Margins are an issue now with the Cameron story and fourth quarter results show this. EBITDA rose about 5% sequentially, and although Cameron's margins weren't bad relative to expectations, the company still saw meaningful margin erosion due in part to the LeTourneau acquisition. (For related reading, see EBITDA: Challenging The Calculation.)

Is Q1 Guidance a Blip or a Warning?
Cameron's guidance for the first quarter of 2012 was not especially strong. Lower margins in the DPS and Valves and Measurement business are definitely a big part of that. Again, LeTourneau is part of the problem, but so too is the outlook for lower subsea revenue. Although Cameron has a pretty healthy backlog, the company won't be realizing so much of that in the first quarter and they won't be able to offset their costs.

Will the Future Resemble the Past?
Awards for subsea trees were relatively soft in 2011, but a curious thing happened. Cameron's rival FMC Technologies (NYSE:FTI) saw strong award activity and seemed to get more than half of the awards out there. By comparison, Cameron and General Electric (NYSE:GE) both got less than 20% share of the market.

A lot of this has to do with geographical coverage, as Cameron is strongest in the so-called "Golden Triangle" of Brazil, Western Africa and the Gulf of Mexico, but it's not a threat that Cameron longs can completely dismiss. There's widespread expectation of over 400 tree awards on the way in 2012 and for Cameron to get a more customary share of these (one-third or more), but we won't know until the awards are public.

In particular, Cameron has a very strong relationship with Brazil's energy giant Petrobras (NYSE:PBR) and many more tree orders could be coming from this client, though FMC may get a piece of the business as well.

The Bottom Line
Settling with BP (NYSE:BP) for $250 million over the Macondo dispute was probably a good move in the long term, as BP is a major offshore player and there's no reason for Cameron to alienate a potentially significant client. Also looking out for the long term, Cameron has interested growth opportunities in areas like subsea separation and FPSOs.
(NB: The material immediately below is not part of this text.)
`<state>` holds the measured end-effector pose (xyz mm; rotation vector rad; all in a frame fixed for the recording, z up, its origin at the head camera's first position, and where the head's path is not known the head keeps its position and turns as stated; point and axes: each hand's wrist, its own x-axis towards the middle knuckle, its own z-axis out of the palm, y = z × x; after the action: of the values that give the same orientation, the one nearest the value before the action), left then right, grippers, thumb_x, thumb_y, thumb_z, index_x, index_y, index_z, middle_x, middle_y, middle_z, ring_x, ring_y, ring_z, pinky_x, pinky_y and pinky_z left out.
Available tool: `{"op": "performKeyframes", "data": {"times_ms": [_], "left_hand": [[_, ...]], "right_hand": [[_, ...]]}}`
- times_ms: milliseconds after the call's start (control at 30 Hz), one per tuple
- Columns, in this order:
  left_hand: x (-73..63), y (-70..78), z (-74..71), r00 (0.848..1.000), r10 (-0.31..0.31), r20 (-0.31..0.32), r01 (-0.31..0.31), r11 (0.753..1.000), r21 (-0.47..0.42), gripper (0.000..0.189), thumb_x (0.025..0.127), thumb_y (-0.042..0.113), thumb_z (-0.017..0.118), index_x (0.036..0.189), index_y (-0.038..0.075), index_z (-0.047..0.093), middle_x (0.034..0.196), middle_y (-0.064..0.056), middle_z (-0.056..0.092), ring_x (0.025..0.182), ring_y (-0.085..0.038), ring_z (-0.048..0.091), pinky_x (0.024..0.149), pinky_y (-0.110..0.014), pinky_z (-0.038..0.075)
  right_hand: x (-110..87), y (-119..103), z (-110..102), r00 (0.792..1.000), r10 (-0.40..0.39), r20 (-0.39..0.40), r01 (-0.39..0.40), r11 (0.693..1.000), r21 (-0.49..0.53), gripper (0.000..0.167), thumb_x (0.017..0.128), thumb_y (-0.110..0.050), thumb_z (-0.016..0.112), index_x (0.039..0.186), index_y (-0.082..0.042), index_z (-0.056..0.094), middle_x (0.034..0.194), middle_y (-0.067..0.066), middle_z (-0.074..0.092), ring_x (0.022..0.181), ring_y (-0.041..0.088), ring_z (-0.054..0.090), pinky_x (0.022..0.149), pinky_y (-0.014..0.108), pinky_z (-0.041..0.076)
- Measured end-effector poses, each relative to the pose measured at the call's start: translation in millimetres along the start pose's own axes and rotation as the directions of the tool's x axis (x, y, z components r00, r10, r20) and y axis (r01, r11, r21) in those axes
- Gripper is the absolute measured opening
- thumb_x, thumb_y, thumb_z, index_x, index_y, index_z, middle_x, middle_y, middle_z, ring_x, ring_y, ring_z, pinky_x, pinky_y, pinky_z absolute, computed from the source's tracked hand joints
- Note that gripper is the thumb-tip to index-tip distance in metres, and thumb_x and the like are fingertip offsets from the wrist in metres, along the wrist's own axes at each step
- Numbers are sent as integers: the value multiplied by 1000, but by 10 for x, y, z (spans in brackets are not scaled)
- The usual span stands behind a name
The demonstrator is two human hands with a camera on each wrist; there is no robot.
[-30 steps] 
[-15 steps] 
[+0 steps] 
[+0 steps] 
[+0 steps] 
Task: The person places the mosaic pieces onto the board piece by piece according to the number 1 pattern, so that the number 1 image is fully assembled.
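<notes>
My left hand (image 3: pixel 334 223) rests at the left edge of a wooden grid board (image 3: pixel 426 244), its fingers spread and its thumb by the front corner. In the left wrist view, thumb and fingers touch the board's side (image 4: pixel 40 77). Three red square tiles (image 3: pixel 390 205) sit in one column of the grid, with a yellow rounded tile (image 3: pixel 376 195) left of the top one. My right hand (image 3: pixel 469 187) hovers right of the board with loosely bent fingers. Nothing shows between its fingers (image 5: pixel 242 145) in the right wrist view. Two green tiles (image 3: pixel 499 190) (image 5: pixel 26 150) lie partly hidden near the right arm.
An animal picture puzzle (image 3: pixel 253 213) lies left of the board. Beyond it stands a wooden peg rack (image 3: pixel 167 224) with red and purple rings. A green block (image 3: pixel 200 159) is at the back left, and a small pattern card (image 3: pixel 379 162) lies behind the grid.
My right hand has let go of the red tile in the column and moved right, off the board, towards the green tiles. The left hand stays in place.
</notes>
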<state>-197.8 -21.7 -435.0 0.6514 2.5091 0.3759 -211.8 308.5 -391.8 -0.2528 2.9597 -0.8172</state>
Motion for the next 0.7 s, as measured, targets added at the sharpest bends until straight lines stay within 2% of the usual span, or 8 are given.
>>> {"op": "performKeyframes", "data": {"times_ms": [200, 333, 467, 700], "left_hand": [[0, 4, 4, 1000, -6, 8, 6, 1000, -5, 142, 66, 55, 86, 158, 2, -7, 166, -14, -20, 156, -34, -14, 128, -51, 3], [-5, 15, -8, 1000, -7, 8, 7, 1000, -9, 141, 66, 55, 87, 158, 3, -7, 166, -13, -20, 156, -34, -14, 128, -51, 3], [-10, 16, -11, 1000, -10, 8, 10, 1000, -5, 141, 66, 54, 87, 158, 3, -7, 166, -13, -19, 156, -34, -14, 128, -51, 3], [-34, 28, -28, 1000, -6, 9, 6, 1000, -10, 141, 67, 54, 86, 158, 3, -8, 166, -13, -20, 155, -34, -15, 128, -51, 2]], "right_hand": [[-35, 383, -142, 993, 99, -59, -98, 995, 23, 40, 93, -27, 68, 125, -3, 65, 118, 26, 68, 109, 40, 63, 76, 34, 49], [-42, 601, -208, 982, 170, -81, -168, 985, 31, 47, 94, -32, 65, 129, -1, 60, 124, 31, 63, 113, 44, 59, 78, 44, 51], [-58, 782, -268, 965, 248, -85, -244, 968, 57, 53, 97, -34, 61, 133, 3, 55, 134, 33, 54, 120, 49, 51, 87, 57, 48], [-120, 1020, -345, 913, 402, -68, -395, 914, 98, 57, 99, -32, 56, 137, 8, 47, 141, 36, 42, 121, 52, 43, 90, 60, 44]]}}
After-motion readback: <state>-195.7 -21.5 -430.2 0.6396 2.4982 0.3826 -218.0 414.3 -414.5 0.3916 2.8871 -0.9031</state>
In the near term, though, the outlook on these shares is a bit mixed. Cameron doesn't have quite the same exposure to weak North American gas as major service companies like Halliburton (NYSE:HAL) or Schlumberger (NYSE:SLB), but it's not like servicing the offshore market is all sunshine and daisies. Cameron shares are definitely not dirt-cheap today, but on a two-year outlook these shares are still very much worth owning. (For related reading, see A Guide To Investing In Oil Markets.)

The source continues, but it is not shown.